# [Work item]
The sole answer should be the number of lines in the material below that hold "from".

# [Input data]
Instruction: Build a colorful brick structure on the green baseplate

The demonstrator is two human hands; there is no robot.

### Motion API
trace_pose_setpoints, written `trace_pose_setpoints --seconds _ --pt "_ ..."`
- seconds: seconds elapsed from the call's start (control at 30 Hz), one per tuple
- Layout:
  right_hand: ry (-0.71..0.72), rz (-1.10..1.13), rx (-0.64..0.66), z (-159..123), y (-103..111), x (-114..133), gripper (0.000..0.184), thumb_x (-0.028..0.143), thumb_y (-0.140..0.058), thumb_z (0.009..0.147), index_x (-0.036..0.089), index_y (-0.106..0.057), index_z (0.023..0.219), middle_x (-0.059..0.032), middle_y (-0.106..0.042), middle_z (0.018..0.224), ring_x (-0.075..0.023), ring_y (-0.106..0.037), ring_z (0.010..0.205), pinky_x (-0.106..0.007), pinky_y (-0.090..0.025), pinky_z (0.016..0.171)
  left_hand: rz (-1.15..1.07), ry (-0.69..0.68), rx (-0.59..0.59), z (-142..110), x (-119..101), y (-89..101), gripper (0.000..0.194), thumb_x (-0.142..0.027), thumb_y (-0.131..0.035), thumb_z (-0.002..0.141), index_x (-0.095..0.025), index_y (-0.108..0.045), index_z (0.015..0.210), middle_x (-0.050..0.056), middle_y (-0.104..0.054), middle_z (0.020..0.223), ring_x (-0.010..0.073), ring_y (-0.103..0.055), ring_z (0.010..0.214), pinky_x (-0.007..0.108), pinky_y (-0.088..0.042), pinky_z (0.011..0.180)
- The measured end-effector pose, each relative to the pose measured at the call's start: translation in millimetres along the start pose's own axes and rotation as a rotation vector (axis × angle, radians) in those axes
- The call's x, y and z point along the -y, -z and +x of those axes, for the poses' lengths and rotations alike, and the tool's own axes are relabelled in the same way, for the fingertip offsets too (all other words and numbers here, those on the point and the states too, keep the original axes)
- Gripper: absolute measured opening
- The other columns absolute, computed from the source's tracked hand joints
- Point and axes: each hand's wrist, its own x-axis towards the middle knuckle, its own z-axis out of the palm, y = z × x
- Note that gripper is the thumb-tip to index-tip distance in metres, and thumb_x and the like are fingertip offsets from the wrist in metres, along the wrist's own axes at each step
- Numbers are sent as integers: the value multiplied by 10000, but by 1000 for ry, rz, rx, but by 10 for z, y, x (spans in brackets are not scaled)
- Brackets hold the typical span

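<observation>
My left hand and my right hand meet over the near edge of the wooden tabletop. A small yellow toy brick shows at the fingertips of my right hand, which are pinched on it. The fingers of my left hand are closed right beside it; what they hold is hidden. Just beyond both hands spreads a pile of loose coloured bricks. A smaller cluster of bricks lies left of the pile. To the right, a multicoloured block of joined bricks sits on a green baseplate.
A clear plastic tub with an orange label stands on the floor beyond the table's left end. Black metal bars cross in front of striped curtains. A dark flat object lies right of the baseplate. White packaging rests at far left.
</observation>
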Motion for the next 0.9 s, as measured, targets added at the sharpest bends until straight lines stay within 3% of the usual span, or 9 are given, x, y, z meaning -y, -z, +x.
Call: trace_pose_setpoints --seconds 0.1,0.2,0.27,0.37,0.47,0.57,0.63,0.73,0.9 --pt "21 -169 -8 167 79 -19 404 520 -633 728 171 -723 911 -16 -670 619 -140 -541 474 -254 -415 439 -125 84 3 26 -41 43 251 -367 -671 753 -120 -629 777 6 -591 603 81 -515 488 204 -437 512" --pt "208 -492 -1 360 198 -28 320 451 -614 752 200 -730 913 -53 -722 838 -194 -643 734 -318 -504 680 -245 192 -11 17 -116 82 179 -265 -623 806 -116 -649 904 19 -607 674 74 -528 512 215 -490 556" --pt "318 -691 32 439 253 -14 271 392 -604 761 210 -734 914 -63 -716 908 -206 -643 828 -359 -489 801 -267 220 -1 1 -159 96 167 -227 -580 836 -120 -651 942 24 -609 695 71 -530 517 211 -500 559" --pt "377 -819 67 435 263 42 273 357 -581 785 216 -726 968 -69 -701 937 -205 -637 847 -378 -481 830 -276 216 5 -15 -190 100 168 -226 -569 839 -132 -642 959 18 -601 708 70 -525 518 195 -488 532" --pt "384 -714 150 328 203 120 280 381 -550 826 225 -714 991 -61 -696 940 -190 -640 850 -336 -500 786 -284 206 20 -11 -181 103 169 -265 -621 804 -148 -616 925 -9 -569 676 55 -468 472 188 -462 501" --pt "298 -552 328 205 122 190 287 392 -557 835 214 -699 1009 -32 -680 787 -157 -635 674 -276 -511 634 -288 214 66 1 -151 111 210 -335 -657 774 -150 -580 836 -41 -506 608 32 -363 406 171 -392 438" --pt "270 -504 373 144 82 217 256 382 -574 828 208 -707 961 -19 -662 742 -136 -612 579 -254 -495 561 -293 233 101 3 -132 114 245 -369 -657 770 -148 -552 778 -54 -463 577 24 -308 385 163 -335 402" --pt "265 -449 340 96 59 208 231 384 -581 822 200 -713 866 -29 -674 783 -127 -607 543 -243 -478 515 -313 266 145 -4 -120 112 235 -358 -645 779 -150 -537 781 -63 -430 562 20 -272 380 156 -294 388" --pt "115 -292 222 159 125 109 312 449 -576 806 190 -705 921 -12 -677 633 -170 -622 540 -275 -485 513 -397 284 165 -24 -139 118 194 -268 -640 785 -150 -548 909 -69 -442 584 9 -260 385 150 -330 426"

# [Written response]
3